◆ Work required ◆
Only one stretch of the records below is wanted: the lines from the one holding "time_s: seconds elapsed" through the one holding "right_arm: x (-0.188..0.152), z". Return it exactly, both ends included.

◆ Data provided ◆
──────────────────────────────

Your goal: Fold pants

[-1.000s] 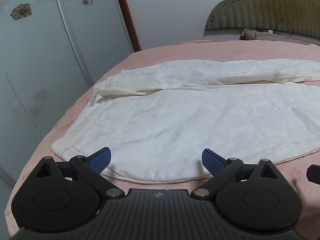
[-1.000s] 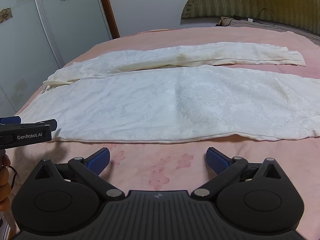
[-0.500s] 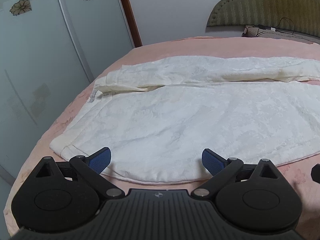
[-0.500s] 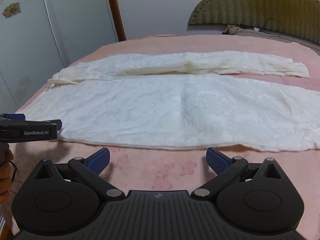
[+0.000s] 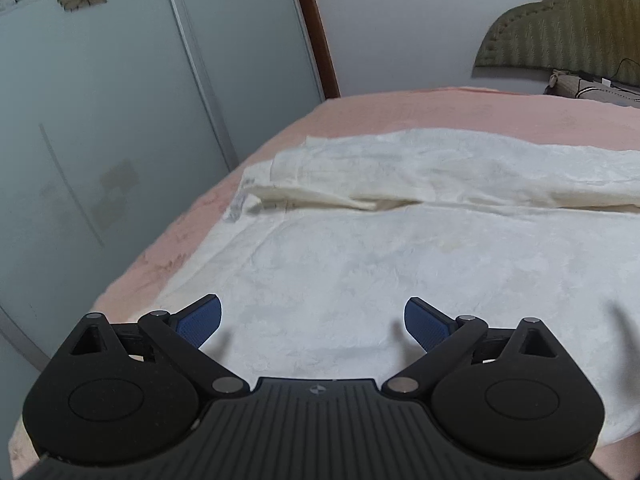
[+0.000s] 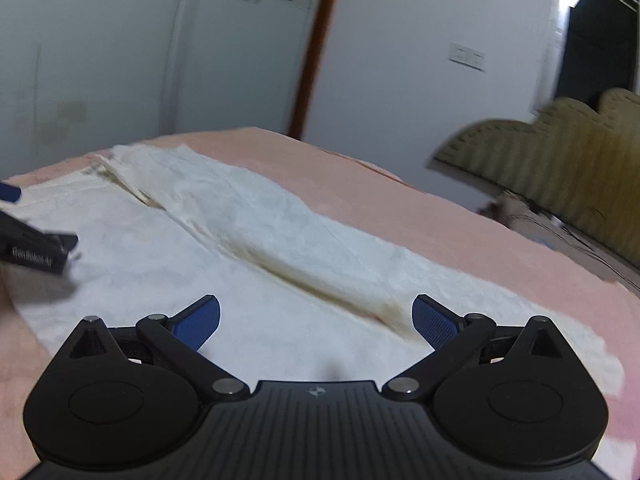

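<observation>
Two claws: left claw (image 5: 313, 320) and right claw (image 6: 316, 322) both hang just above the garment with blue pads spread wide and nothing between them; neither one grips cloth.
Pants: white, faintly patterned fabric pants (image 5: 400, 264) lie flat along the pink bed (image 5: 480, 108), legs side by side, the waistband toward the bed's left edge near the wardrobe.
Far leg: narrower, creamier strip (image 6: 280, 232) lying against the near leg; a shadowed, yellowish seam line runs between the two.
Why spread flat: laid out full length, the legs can likely be brought one onto the other in a single lengthwise fold.
Why the claws sit here: the left one is over the waist end, the right one further down the legs, so they probably mean to pinch one long edge at two places and lift it evenly.
Progress: folding seems not yet begun; no layer is turned over.
Sight of each other: the left tool's black body (image 6: 32, 252) shows at the left border of the right wrist view.
Surroundings: frosted sliding wardrobe doors with flower motifs (image 5: 100, 100), a brown door frame (image 5: 316, 28), an olive quilted headboard (image 5: 568, 36), cables and small clutter by the headboard, too blurred to identify.
Obstacles: nothing lies on the pants.
</observation>
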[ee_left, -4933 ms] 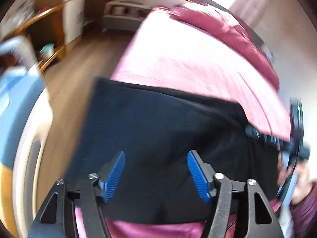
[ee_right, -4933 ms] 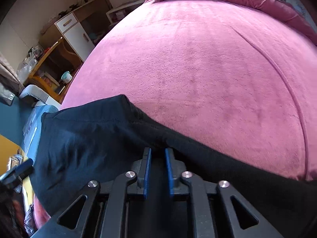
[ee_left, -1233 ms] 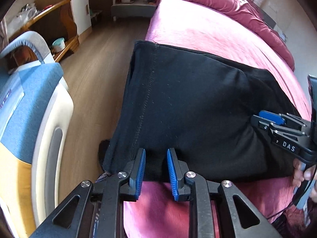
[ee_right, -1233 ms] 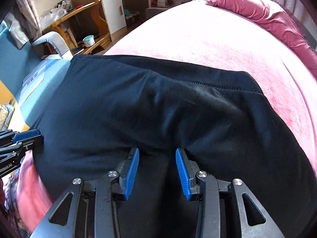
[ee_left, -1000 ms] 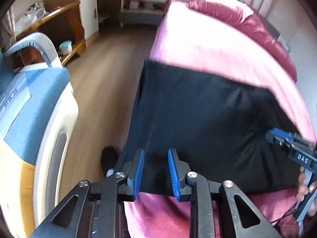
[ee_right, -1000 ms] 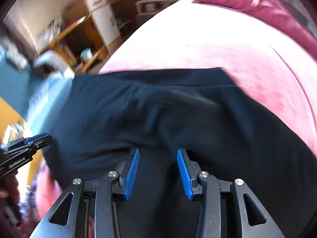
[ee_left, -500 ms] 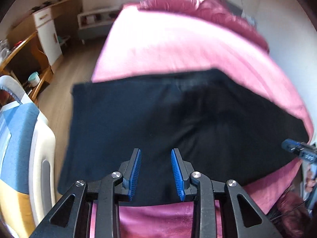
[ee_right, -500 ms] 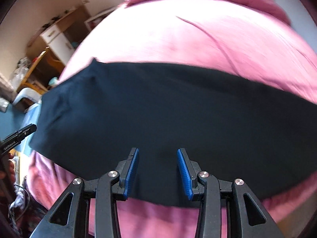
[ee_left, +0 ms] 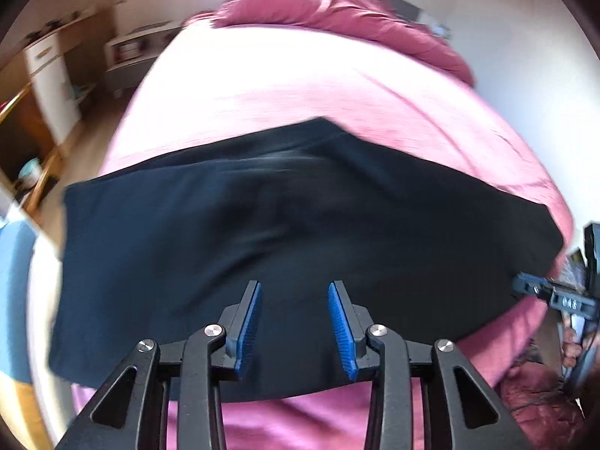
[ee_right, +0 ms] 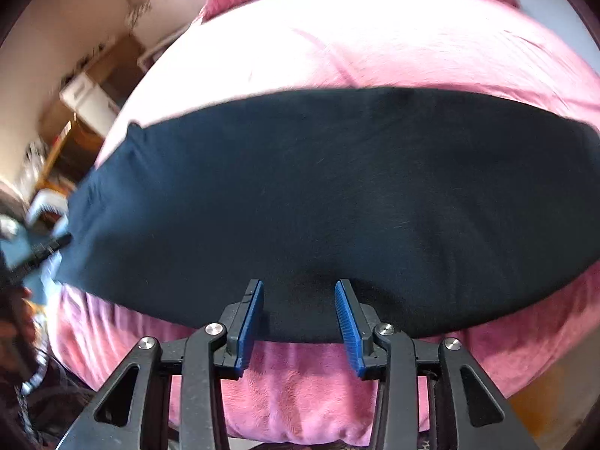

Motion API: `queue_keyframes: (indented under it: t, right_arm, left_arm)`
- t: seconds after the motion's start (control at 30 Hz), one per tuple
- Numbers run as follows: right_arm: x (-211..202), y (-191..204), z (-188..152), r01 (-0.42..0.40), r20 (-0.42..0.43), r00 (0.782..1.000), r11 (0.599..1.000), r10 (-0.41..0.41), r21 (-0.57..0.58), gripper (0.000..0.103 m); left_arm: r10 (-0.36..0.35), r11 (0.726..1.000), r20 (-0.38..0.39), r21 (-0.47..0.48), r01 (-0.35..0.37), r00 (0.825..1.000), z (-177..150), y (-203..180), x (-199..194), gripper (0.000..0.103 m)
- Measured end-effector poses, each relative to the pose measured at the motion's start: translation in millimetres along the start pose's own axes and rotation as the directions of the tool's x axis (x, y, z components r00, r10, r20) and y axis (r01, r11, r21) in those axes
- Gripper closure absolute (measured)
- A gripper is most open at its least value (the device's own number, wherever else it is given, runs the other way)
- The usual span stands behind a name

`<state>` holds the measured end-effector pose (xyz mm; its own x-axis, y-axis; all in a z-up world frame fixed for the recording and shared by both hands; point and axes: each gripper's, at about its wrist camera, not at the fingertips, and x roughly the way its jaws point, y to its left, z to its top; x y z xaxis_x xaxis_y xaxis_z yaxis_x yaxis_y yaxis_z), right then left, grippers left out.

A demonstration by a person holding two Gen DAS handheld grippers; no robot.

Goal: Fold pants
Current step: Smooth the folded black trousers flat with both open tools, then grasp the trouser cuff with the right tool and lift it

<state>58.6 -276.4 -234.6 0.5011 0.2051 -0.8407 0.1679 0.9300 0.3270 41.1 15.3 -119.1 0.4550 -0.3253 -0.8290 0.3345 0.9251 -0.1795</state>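
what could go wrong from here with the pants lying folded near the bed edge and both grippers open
1. The black pants lie close to the near edge of the pink bed, and their left end seems to overhang the side, so they could slide off.
2. The left gripper and right gripper are open above the cloth; shutting now might pinch only the top layer and undo the fold.
3. A soft ridge shows in the left wrist view; folding over it could set a crease.

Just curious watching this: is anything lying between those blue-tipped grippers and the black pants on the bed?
Nothing visible. The pants lie flat on the pink bed, directly ahead of the open left gripper and open right gripper.
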Motion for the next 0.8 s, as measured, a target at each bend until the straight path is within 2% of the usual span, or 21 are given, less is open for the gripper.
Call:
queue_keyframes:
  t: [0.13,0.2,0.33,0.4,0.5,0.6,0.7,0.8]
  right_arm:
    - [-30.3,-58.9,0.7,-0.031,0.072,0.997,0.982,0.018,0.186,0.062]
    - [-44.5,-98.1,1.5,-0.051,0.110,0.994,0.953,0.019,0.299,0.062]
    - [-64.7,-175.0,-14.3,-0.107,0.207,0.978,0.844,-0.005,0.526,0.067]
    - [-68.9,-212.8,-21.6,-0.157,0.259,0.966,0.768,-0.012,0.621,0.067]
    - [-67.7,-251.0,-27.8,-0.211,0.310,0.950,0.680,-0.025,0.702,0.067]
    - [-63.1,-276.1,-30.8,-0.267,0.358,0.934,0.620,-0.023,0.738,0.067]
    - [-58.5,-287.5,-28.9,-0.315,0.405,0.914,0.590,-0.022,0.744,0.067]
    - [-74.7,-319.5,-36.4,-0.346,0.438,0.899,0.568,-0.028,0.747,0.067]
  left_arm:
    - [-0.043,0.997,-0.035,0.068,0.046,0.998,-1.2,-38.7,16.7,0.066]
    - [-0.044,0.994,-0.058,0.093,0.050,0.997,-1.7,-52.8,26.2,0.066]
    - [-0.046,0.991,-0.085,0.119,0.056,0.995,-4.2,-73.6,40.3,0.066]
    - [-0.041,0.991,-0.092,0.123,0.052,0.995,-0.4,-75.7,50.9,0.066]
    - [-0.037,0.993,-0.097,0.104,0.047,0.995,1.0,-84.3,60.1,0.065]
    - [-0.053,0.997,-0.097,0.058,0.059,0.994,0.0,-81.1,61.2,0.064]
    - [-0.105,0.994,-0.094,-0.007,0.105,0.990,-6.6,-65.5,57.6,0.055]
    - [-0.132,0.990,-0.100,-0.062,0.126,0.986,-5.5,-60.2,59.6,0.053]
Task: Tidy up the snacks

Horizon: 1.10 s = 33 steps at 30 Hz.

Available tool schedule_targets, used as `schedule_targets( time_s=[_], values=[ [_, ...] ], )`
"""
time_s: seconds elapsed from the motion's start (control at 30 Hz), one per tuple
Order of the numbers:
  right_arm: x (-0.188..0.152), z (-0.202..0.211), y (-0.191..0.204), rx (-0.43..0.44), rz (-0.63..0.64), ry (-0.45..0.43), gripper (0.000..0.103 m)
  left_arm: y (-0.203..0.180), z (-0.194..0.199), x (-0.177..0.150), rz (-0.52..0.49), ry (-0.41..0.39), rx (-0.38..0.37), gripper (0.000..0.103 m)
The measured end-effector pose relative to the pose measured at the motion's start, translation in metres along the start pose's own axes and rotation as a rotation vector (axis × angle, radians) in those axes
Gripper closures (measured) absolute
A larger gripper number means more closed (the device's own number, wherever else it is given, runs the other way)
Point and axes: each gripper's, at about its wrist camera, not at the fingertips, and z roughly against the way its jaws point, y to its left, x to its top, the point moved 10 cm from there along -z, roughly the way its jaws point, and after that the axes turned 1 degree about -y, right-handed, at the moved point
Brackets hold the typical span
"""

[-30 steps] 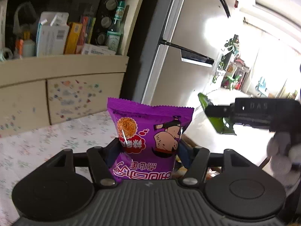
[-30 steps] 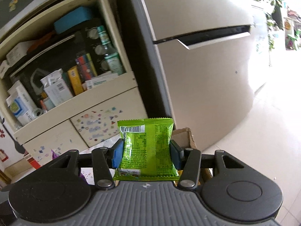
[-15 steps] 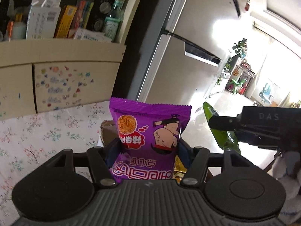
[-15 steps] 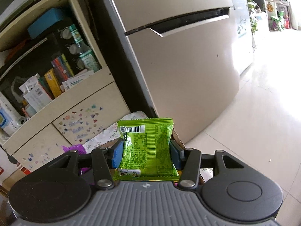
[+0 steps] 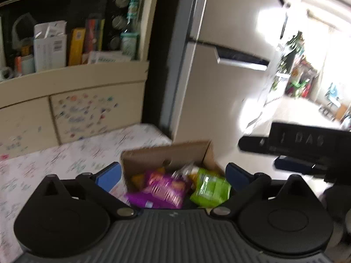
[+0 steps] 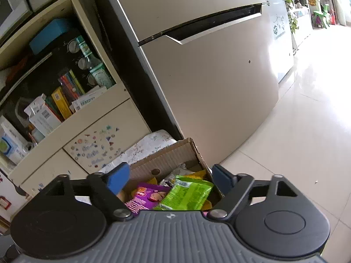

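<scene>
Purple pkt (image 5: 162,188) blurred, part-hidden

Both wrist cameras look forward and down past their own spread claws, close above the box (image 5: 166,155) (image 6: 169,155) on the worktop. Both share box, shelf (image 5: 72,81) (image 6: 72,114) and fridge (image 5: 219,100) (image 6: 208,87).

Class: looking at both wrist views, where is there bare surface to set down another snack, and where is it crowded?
Bare: the floral tablecloth left of the cardboard box, below the cupboard doors. Crowded: the box itself, where the purple packet and green packet lie among other wrappers.
</scene>
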Motion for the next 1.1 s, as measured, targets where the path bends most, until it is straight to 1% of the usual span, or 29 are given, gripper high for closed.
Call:
schedule_targets(
  time_s=[0.07,0.13,0.27,0.4,0.5,0.67,0.83,1.0,1.1],
  values=[
    [-0.002,0.002,0.0,-0.017,0.034,0.007,0.01,0.001,0.004,-0.007,-0.009,0.034,0.047,0.002],
    [-0.005,0.005,0.0,-0.03,0.069,0.014,0.009,0.003,0.011,-0.015,-0.005,0.059,0.083,0.002],
    [-0.012,0.008,-0.005,-0.056,0.09,0.04,0.005,0.006,0.021,-0.029,0.016,0.103,0.12,0.002],
    [-0.018,0.012,-0.007,-0.068,0.114,0.062,0.004,0.009,0.029,-0.037,0.01,0.131,0.175,0.002],
    [-0.023,0.015,-0.007,-0.074,0.155,0.072,0.0,0.011,0.035,-0.041,0.012,0.147,0.205,0.002],
    [-0.03,0.022,-0.014,-0.109,0.207,0.076,0.0,0.015,0.043,-0.044,0.019,0.165,0.255,0.001],
    [-0.044,0.026,-0.026,-0.13,0.213,0.113,0.0,0.017,0.045,-0.046,0.028,0.181,0.287,0.001],
    [-0.052,0.026,-0.04,-0.159,0.173,0.141,0.0,0.015,0.046,-0.048,0.013,0.185,0.312,0.001],
    [-0.051,0.027,-0.04,-0.166,0.177,0.137,0.0,0.012,0.044,-0.049,0.007,0.191,0.315,0.001]
  ],
)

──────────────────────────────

◆ Solution to the exercise ◆
time_s: seconds elapsed from the motion's start (control at 30 Hz), one per tuple
Order of the numbers:
  right_arm: x (-0.188..0.152), z (-0.202..0.211), y (-0.191..0.204), rx (-0.43..0.44), rz (-0.63..0.64), ry (-0.45..0.43), gripper (0.000..0.103 m)

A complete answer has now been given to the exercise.